2) Comprehensive exemption and special-tax rules maintained or clarified
- 44-18-30 lists numerous exemptions from sales and use taxes. The bill preserves a broad set of exemptions and may influence how they interact with the new service definitions. Notable exemptions (unchanged in structure) include:
- Sales beyond constitutional power, newspapers, school meals, various types of containers, charitable/educational/religious organizations, gasoline, manufacturing purposes, state and political subdivisions, food and food ingredients (with precise limitations on certain items), medicines and medical equipment, prosthetic devices, burial-related items, motor vehicles to nonresidents under certain conditions, and many other specific categories.
- Specific exemptions for: batteries, clothing and footwear (with a staged cap and federal provisions for remote sellers), water for domestic use, textbooks, alcohol, seeds/plants used to grow food, feminine hygiene products, breast pump supplies, renewable energy products, and many specialized equipment and industry-specific exemptions.
- The act provides rules for:
- Nonresident motor vehicle and non-motorized recreational vehicle sales to preserve interstate tax fairness (including tracking records and out-of-state registrations).
- Tax treatment of travel packages and room occupancy transactions to ensure taxes are collected properly by room resellers and hotels.

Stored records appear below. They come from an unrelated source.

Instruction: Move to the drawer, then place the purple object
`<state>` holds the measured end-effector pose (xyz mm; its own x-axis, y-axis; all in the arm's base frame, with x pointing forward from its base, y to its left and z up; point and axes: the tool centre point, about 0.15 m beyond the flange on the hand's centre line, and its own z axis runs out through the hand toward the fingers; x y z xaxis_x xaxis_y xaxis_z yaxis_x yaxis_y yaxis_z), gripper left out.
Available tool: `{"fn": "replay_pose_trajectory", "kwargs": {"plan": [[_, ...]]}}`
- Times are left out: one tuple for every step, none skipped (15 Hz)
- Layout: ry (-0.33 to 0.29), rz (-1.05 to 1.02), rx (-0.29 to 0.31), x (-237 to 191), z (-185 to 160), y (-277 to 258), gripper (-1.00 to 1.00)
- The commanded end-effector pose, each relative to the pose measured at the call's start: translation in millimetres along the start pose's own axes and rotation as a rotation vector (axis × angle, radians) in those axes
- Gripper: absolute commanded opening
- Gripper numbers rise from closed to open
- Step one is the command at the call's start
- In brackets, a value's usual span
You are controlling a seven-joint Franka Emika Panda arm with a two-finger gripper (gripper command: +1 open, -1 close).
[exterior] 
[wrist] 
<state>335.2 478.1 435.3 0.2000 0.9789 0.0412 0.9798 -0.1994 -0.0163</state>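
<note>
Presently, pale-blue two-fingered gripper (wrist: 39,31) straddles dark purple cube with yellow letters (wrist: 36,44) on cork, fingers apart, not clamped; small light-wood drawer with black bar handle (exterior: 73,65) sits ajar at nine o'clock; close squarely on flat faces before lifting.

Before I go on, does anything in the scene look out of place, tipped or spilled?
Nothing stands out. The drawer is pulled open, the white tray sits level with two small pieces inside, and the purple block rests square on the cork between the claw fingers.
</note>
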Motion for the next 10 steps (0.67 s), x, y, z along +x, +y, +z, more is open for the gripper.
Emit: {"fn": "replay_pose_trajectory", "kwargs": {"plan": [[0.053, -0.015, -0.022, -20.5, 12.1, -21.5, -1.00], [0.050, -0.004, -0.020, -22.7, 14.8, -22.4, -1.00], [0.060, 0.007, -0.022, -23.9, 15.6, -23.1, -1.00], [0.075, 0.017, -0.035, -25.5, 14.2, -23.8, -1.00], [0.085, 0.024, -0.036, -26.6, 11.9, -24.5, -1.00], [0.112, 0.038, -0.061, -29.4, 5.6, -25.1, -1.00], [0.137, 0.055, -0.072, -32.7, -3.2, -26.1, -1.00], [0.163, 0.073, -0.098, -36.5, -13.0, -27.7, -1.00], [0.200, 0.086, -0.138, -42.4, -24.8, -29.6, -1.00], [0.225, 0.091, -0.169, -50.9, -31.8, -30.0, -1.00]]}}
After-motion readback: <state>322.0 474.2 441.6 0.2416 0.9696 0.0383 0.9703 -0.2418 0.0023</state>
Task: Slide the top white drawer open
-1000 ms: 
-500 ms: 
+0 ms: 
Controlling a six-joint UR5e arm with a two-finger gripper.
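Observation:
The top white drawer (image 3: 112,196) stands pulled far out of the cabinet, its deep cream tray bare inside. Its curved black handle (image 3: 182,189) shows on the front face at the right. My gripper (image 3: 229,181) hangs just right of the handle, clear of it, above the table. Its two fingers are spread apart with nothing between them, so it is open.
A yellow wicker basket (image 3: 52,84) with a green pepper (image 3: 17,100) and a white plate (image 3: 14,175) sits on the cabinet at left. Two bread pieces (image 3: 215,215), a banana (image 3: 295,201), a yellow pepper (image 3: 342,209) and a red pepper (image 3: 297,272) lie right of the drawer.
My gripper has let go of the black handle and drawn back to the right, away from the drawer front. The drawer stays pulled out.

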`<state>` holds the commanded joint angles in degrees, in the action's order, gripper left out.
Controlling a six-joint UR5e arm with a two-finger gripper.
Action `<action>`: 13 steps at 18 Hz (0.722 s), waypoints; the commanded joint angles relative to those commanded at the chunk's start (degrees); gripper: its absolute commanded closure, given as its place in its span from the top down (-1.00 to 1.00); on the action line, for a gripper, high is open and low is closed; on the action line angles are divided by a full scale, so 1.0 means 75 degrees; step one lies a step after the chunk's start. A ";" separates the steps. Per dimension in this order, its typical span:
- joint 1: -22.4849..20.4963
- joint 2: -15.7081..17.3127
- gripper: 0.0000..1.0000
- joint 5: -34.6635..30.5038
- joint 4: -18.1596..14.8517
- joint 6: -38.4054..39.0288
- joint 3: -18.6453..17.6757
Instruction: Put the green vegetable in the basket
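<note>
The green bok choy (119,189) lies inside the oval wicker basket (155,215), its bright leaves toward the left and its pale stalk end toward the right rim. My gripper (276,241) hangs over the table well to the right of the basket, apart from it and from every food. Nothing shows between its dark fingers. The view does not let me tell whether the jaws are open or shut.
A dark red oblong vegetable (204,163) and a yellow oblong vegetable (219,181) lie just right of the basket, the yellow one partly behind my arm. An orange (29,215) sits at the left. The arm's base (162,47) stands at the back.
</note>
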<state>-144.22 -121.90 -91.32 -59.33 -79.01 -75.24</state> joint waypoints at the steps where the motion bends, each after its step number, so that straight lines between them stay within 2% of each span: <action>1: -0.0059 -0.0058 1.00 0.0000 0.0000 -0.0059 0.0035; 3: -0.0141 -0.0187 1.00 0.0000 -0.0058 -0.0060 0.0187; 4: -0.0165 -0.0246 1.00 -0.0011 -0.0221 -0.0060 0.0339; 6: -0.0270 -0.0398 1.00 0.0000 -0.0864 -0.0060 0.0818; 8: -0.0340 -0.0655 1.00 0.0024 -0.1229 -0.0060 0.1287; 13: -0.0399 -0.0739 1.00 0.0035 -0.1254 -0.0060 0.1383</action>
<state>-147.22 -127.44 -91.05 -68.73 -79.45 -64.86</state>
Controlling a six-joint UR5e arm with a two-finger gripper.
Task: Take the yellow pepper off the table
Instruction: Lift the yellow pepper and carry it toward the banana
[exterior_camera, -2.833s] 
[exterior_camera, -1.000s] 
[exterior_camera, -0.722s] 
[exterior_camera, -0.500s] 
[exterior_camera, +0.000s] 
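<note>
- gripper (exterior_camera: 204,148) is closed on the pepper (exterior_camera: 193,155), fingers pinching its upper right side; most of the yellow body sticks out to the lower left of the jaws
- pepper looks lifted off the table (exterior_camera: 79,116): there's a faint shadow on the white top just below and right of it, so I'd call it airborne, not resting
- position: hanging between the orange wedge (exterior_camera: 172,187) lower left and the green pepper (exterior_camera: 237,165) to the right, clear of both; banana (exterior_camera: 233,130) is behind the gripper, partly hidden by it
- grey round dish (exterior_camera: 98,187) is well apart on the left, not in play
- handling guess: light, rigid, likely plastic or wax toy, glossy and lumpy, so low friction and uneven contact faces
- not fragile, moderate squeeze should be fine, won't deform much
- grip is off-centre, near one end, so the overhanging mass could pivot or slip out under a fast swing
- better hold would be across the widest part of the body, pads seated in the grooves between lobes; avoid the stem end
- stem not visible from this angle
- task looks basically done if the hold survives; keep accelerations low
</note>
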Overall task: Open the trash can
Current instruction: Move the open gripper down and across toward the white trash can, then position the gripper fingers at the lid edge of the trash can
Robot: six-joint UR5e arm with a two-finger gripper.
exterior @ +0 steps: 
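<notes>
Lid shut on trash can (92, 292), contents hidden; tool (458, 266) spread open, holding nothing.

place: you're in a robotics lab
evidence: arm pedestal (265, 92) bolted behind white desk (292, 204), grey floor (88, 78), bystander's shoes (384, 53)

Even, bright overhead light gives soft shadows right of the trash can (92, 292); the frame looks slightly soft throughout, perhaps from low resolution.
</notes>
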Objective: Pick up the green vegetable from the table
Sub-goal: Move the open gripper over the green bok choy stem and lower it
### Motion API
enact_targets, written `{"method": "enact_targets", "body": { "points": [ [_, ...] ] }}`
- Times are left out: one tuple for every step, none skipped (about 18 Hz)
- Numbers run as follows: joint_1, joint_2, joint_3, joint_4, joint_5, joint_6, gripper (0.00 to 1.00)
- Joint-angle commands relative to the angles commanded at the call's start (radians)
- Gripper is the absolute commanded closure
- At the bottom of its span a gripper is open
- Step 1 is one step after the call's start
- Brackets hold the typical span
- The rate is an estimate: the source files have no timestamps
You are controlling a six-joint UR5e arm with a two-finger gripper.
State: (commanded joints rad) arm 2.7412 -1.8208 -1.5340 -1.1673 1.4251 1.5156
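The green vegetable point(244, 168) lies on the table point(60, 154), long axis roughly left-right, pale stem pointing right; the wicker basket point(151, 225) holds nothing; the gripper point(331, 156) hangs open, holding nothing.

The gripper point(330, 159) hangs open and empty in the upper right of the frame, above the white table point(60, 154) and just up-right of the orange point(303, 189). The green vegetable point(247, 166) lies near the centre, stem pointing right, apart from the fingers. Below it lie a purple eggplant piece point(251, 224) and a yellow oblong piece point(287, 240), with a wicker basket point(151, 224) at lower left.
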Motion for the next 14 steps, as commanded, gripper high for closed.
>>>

3) Recordkeeping, permits, and administration
- The bill requires room resellers (and hotels) to obtain permits and to collect and remit taxes as applicable. It also mandates that the tax administrator can promulgate regulations to administer these provisions.

4) Effective date
- The act takes effect upon passage (immediate applicability).

Who is affected

  • Businesses providing taxable services in Rhode Island, including:
    • Transportation providers (taxi, limousine, charter, TNCs, etc.).
    • Room resellers and operators engaged in selling or packaging hotel room occupancy and travel packages.
    • Pet care service providers (excluding veterinary labs).
    • Parking facilities and related operators.
    • Hotels and other lodging operators (in relation to the room reseller framework and tax remittance).
  • Retailers and manufacturers benefiting from existing exemptions (food, medicines, clothing, agricultural inputs, etc.), subject to the specific limits and conditions described in 44-18-30.
  • Consumers purchasing taxable services and goods, including parking, transportation services, and room occupancy when taxed under the revised framework.

Procedural and timeline considerations

  • Introduction: April 1, 2026.
  • Referred to House Finance, with a scheduled hearing/consideration on May 7, 2026.
  • Immediate effective date upon passage (no phase-in period specified).

Notes for readers
- The bill’s most notable operational shift is expanding the definition of taxable services to include certain transportation and room-occupancy-related activities, and clarifying the tax treatment of room resellers and travel packages.
- It preserves and details a broad exemptions framework, including recent and long-standing exemptions, with specific thresholds and conditions (e.g., clothing exemptions tied to remote-seller collection requirements, renewable energy equipment exemptions, and farm-related exemptions).
- The bill emphasizes permit requirements and oversight by the Rhode Island Division of Taxation for room resellers and related lodging activities.

Compiled from official sources — confirm details with the bill’s official record.